While I understand this prospective, that the rewards “should” come at a difficult level, the practicality of this is that there are many people who don’t want to be in 10’s (or whatever level drops myth track gear). They aren’t passionate about M+ and only want to be there because of the rewards. They haven’t learned the dungeons, and get vocally angry when others make mistakes because the person making the mistake is in between them and their desired gear.

It’s not classic where there is one final boss. It has turned into essentially a lobby game, and different realities come with that.

Remove gear rewards from m+ then.

Remove it from delves too.

Make wow gearless.

WOW should not be designed to cater to people who only want ilvl to go up.

No, they end at 10.

Title is so vastly out of reach for most.

And even then, that’s like 5 key levels with zero rewards.

Would be like if mythic raid dropped heroic gear except for Ansurek.

I don’t think either of these are a viable solution. Instead of everything being black and white how about some nuance instead? 10+ delves should drop myth track. For M+ 7’s should drop hero gear, 8’s should drop gilded crests, 9 should drop myth track gear, and 10 should reward portals.

I say this as someone pushing above this range, and who has never had trouble getting myth track (or old equivalents).
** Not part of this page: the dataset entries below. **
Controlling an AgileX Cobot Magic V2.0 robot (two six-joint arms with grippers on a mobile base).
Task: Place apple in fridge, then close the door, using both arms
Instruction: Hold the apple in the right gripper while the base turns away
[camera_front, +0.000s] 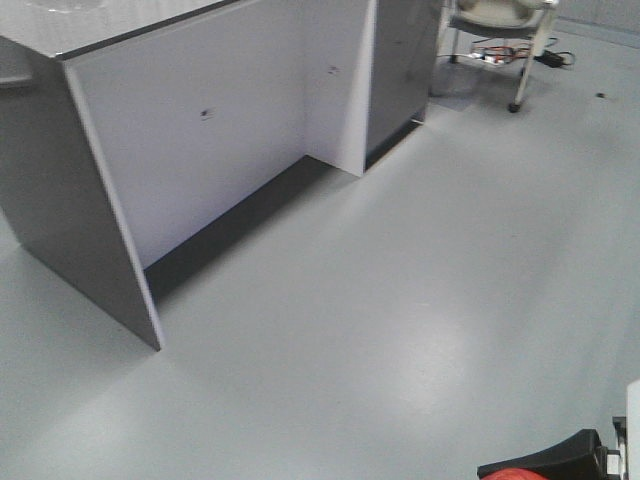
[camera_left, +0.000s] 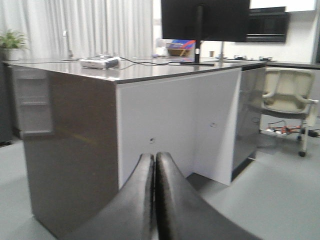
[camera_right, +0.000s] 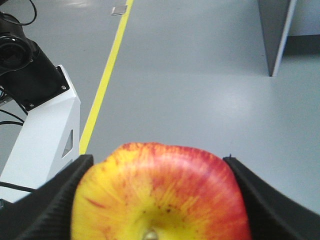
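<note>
Low over the grey floor (camera_right: 200, 75), with no fridge in view, gripped the apple (camera_right: 160, 195) snugly between the right gripper's (camera_right: 158, 172) 2 pads for the carry, and had the left gripper (camera_left: 154, 192) closed on nothing, presumably spare for the door.

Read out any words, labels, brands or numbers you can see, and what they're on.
Nothing is readable.
The colourful box on the counter: print too blurred.
The small dark marks on the white panel: too small to tell.
The apple: no sticker visible.
</note>
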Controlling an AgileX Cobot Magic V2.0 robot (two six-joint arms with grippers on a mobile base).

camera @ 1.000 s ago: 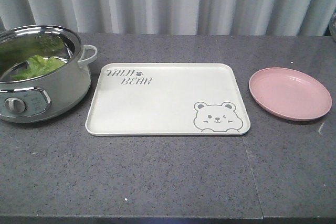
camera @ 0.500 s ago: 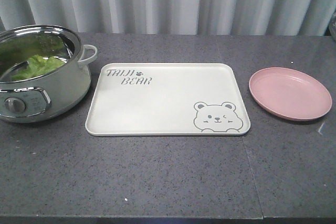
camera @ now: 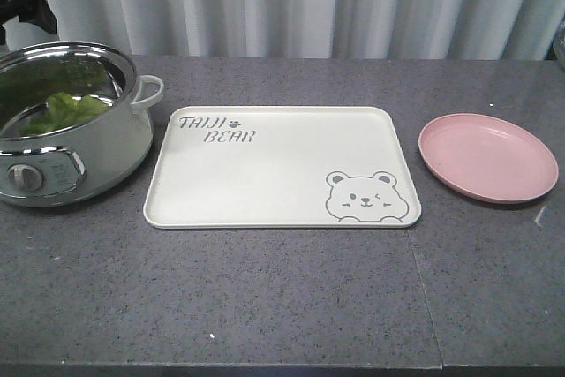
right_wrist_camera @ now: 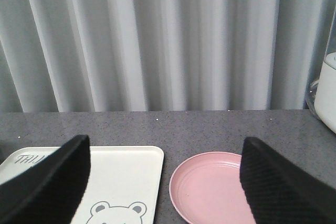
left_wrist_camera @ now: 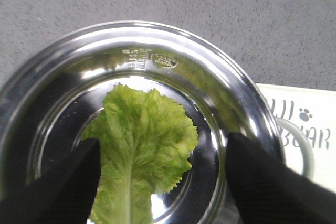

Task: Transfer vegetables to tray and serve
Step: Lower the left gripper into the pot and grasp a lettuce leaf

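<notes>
Lettuce (left_wrist_camera: 137,148) below left end effector (left_wrist_camera: 161,140)

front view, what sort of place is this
Likely a mock kitchen counter set up for robot trials: a dark speckled countertop, an electric pot holding the vegetables, and a plain grey curtain behind instead of a wall.

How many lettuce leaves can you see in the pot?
1. The lettuce leaf lies on the bottom of the steel pot; the black fingers hide parts of the floor.

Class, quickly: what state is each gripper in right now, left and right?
Left gripper: open, holding nothing, over the lettuce leaf.
Right gripper: open, holding nothing.
</notes>
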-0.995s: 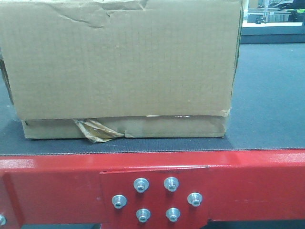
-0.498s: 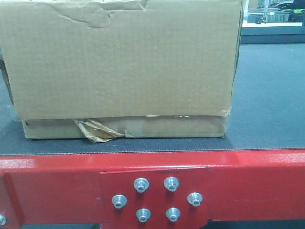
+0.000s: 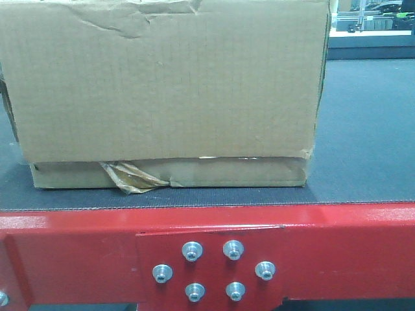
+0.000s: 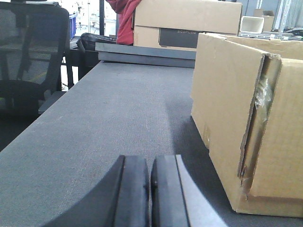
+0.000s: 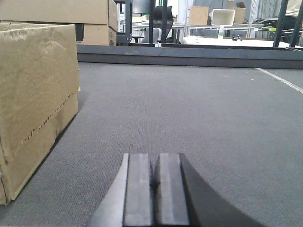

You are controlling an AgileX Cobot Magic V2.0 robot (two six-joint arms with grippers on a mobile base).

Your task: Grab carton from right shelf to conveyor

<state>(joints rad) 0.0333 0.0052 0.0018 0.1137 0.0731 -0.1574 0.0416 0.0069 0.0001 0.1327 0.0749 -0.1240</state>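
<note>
1. Left claw: low over the grey belt surface, fingers pressed together, holding nothing; carton sits just to its right.
2. Right claw: same low pose, fingers pressed together, holding nothing; carton to its left.
3. One carton on the belt, flat, near the red frame.
4. Six bolts in the frame plate.

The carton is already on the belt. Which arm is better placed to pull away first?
Neither has a clear advantage. The left gripper and the right gripper are both shut and empty, low over the belt, each apart from the carton. The left looks slightly closer to it.
</note>
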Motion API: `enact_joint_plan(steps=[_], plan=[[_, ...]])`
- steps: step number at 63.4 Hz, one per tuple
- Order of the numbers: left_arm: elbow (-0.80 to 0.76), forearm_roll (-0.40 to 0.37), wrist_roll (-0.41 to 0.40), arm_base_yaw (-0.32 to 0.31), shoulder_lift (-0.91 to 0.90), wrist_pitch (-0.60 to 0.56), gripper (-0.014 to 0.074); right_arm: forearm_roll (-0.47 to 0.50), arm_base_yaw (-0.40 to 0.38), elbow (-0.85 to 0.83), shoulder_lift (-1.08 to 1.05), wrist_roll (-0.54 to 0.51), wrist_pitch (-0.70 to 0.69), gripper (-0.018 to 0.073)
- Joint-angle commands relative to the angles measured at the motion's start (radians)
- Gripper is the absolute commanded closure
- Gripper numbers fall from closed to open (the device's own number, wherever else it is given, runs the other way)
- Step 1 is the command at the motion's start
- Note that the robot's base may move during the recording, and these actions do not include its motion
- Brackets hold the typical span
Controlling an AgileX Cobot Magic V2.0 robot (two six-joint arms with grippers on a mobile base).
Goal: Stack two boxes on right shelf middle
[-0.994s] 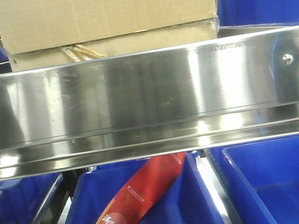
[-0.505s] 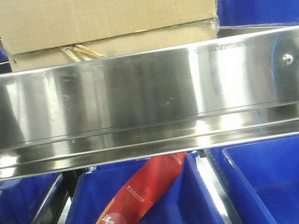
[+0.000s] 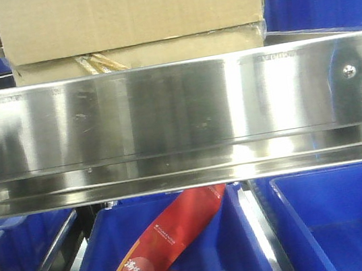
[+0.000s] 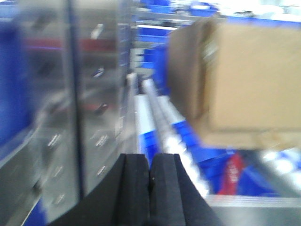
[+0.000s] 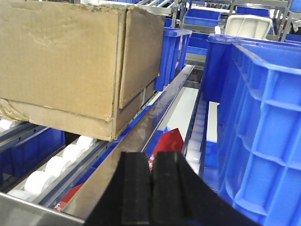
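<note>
The two boxes already sit stacked on the steel shelf [image 3: 177, 109]: the tall box [image 3: 128, 10] rests on the flat box [image 3: 141, 54], toward the left of the rail, long sides running along it. From the right gripper [image 5: 151, 188], pads pressed together and empty, the stack lies up and left, near. The left gripper [image 4: 149, 181], also closed on nothing, has the stack to its right; blur hides which is nearer.
</note>
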Motion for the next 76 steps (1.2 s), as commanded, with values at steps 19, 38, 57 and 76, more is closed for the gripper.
enact_joint_plan(steps=[19,38,57,76], plan=[[0.186,-0.024,0.035,0.022,-0.089,-0.111,0.0708,-0.007,-0.002,0.003,-0.006,-0.005,-0.026,0.0713],[0.186,-0.024,0.035,0.022,-0.089,-0.111,0.0708,-0.007,-0.002,0.003,-0.006,-0.005,-0.028,0.0713],[0.186,-0.024,0.035,0.022,-0.089,-0.111,0.0708,-0.007,-0.002,0.003,-0.006,-0.005,-0.028,0.0713],[0.186,-0.024,0.035,0.022,-0.089,-0.111,0.0708,-0.017,-0.057,0.032,-0.062,0.001,-0.036,0.0713]])
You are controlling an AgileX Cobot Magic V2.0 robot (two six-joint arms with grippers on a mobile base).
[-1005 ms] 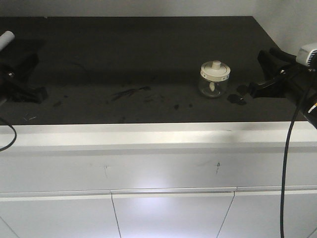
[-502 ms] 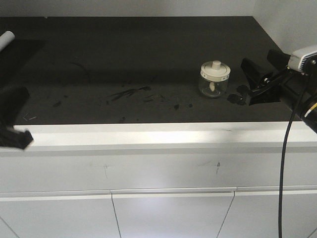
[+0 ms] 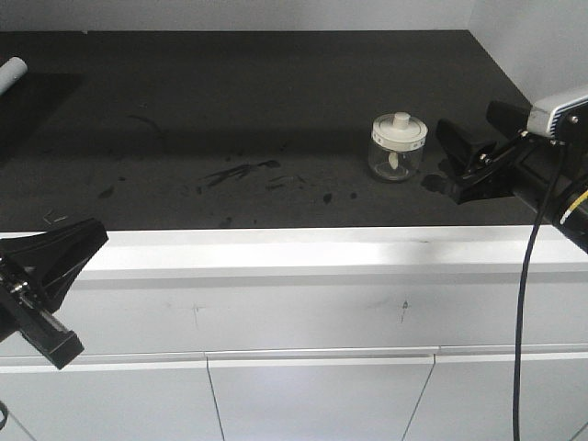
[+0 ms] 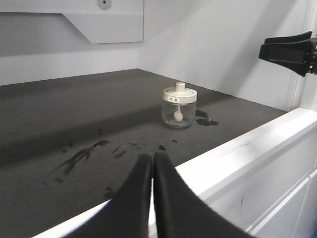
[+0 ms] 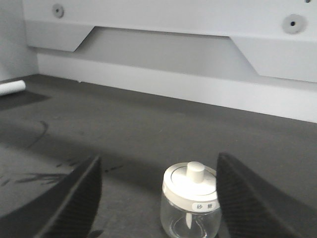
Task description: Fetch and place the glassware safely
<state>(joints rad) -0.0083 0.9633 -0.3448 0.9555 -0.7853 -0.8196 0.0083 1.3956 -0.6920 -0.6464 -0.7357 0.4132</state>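
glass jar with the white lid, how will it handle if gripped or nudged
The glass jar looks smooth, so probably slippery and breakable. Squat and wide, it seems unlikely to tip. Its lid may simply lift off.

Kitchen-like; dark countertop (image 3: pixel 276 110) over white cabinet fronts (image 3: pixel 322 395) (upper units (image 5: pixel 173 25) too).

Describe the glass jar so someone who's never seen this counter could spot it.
On the black countertop, look near its right end, beside the open right gripper. The glass jar is squat and clear with a cream-white knobbed lid, unlike the white cylinder at the far left edge.
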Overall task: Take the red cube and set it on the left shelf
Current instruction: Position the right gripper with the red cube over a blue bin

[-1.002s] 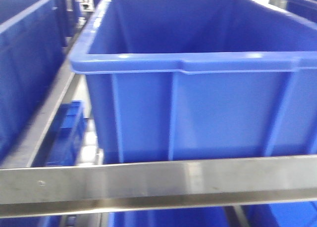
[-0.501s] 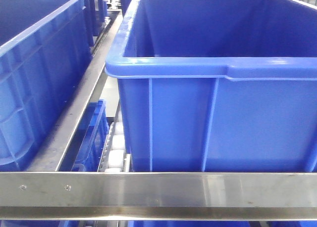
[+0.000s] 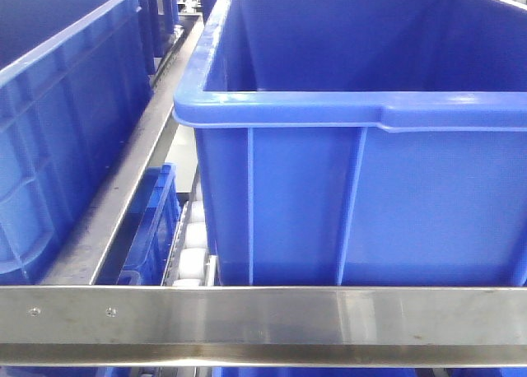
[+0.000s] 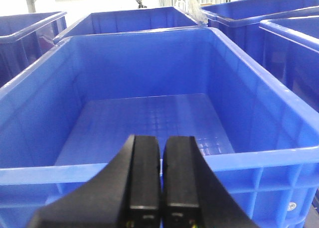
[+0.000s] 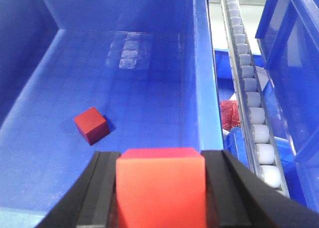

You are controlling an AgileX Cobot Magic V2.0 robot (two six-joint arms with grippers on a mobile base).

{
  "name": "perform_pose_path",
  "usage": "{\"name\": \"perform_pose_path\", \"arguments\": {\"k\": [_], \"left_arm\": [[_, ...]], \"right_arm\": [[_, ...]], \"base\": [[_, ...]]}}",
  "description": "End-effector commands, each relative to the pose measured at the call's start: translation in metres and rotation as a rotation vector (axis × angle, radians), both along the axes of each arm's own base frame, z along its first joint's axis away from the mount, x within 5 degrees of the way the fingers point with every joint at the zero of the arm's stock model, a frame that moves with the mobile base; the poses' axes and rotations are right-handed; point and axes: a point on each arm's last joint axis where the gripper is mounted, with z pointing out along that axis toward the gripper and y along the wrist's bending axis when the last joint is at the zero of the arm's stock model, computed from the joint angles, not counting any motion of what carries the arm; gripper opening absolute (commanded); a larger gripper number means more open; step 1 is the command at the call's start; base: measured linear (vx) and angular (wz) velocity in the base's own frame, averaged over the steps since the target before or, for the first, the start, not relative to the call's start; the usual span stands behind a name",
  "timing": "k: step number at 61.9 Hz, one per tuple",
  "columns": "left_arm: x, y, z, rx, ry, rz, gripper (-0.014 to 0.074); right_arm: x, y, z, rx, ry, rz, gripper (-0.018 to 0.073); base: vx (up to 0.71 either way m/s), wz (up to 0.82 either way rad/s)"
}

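The left gripper [image 4: 161, 158], fingers pressed together on nothing, hangs over a blue crate [image 4: 149, 123]. The right gripper [image 5: 160, 161] pinches the red cube [image 5: 160, 188] by opposite flat faces above a second crate [image 5: 149, 78] on the left shelf [image 3: 263, 315]; a darker cube [image 5: 91, 125] lies on its floor to the left, white rollers [image 5: 249, 98] to the right. The block looks light, rigid and smooth, so a square side grip suits.

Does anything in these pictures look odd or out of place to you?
Yes. A loose red cube lies on the floor of the blue crate, turned askew to its walls, while the right hand grips a second red cube. A red sparkly thing also sits beside the roller track; I cannot tell what.
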Motion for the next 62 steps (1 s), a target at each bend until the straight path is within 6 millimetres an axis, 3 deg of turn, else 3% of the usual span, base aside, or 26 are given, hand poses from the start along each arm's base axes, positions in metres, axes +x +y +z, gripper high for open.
{"name": "perform_pose_path", "arguments": {"k": [1,40,52,62], "left_arm": [[0.001,0.000,0.000,-0.009,-0.054,0.004,0.0106],[0.001,0.000,0.000,-0.009,-0.054,0.004,0.0106],[0.001,0.000,0.000,-0.009,-0.054,0.004,0.0106],[0.001,0.000,0.000,-0.009,-0.054,0.004,0.0106]], "right_arm": [[0.003,0.001,0.017,-0.004,-0.103,0.008,0.0057],[0.008,0.003,0.023,0.004,-0.170,0.026,0.0057],[0.046,0.009,0.036,0.008,-0.168,0.048,0.0057],[0.095,0.015,0.046,0.003,-0.102,0.053,0.0057]], "base": [[0.00,0.00],[0.00,0.00],[0.00,0.00],[0.00,0.00]]}}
I just think it is healthier for the game for the people with different gaming styles to not be forced to play together.

I actually think they should shift gearing more to delves, so I agree with Blizzard in that regard for their plans for season 2. This is just my anecdotal observation but it seems like a majority of people prefer delves to M+

I was bored the other day and offered a friend a free carry through a 10 (M+) and she refused! she didn’t care about the gear and doesn’t want to set foot in M+ anymore. I suspect she has had someone be rude and doesn’t want to deal with it but I didn’t pry.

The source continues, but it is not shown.